Background information
- Born: Joseph Pugliese April 20, 1984 (age 42)
- Genres: Folk; Acoustic; Folk rock; Americana;
- Occupation: Singer-songwriter
- Instruments: Vocals, acoustic guitar, harmonica, electric piano
- Years active: 2007–present
- Labels: Lightning Rod Records, Loose Music
- Website: joepugmusic.com

= Joe Pug =

American musician

Joe Pug (born Joseph Pugliese, April 20, 1984) is an American singer-songwriter from Greenbelt, Maryland. He has released two EPs, as well as the albums Messenger, The Great Despiser, Windfall, The Flood in Color, and The Diving Sun.

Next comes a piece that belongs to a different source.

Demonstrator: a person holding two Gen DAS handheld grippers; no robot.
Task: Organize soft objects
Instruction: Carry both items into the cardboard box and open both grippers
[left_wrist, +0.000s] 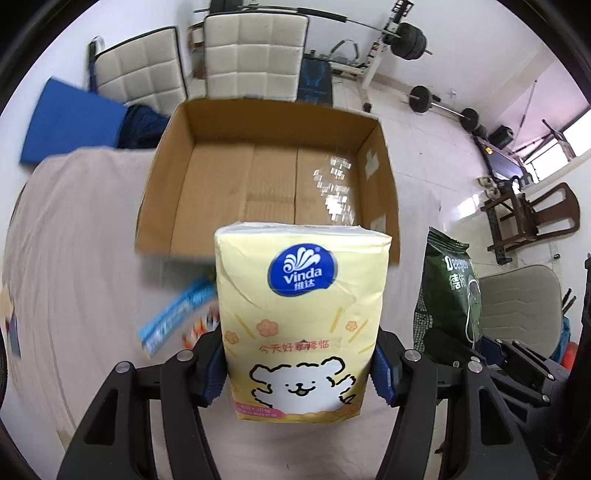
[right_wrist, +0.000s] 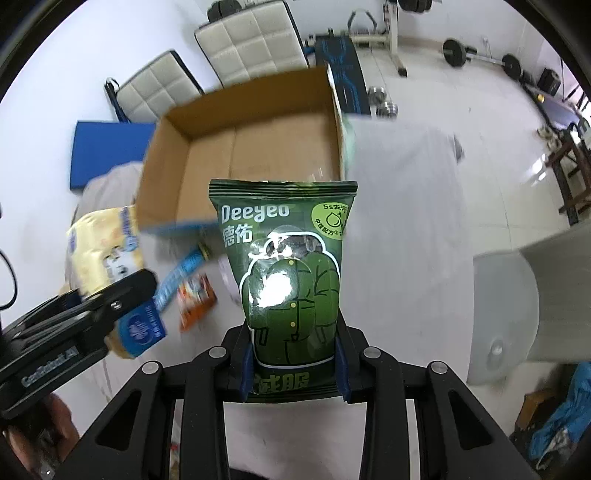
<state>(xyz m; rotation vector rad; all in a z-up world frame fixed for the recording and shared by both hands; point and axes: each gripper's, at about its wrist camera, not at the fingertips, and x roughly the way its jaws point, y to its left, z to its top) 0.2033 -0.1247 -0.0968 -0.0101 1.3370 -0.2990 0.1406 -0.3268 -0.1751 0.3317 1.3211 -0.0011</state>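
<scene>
My left gripper (left_wrist: 299, 373) is shut on a yellow Vinda tissue pack (left_wrist: 301, 317), held upright above the cloth-covered table, just in front of an open cardboard box (left_wrist: 266, 173) with nothing in it. My right gripper (right_wrist: 293, 363) is shut on a green Deeyeo wipes pack (right_wrist: 288, 273), also held upright in front of the same box (right_wrist: 243, 147). The green pack shows at the right of the left wrist view (left_wrist: 448, 291). The tissue pack and left gripper show at the left of the right wrist view (right_wrist: 103, 251).
A blue-and-white tube (left_wrist: 177, 314) and an orange packet (right_wrist: 195, 299) lie on the table (left_wrist: 74, 258) before the box. White padded chairs (left_wrist: 255, 55), a blue mat (left_wrist: 70, 122) and weight equipment (left_wrist: 406, 40) stand behind. A grey chair (right_wrist: 517, 295) is at the right.
</scene>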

While working as a carpenter in Chicago after dropping out of the University of North Carolina, Pug wrote and recorded what would eventually become his debut EP, Nation of Heat. Its literate lyrics received widespread acclaim and Pug's unorthodox promotional strategy of distributing free CDs to anyone interested in sharing his music resulted in the EP selling over 20,000 copies. After touring with Steve Earle in 2009, Pug was signed by Nashville indie label Lightning Rod Records and released Messenger in 2010. After moving to Austin, Pug released The Great Despiser in 2012.

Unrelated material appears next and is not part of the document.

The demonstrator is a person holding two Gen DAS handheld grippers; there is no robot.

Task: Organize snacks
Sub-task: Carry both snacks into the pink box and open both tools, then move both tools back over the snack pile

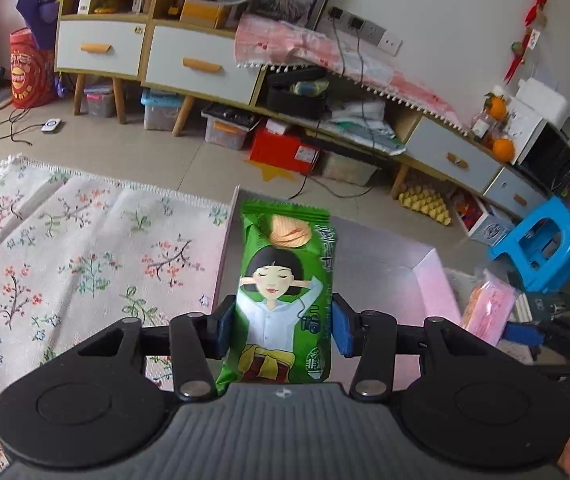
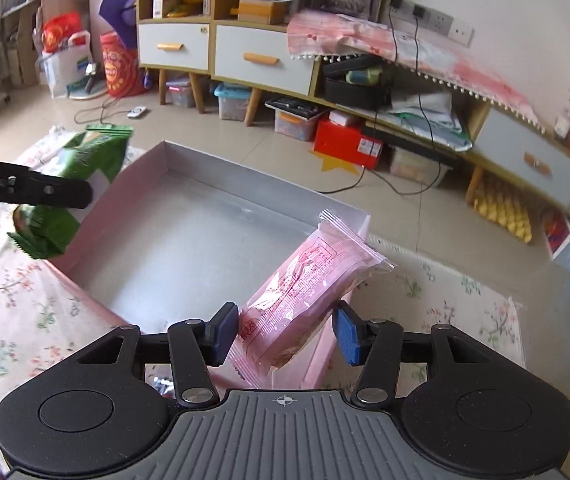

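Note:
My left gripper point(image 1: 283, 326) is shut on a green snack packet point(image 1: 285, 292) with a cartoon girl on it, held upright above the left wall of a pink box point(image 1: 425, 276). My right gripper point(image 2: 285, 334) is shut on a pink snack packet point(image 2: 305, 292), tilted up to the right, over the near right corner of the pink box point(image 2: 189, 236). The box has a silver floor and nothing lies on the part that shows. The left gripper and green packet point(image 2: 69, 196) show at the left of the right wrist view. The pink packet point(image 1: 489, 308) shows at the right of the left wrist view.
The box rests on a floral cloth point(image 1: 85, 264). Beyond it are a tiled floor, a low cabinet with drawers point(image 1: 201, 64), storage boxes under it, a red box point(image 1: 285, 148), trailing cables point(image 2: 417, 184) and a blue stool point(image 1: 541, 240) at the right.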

Pug's acclaimed narrative songwriting has led critics to draw comparisons between his work and that of John Prine and Bob Dylan. His stated influences include John Hiatt, Warren Zevon, and Beck, as well as literary figures such as John Dos Passos, John Steinbeck, Raymond Carver and most notably, Walt Whitman.

== Background ==
Pug is originally from Greenbelt, Maryland, where he lived in the Old Greenbelt neighborhood. He began performing music at a young age at Greenbelt's New Deal Cafe.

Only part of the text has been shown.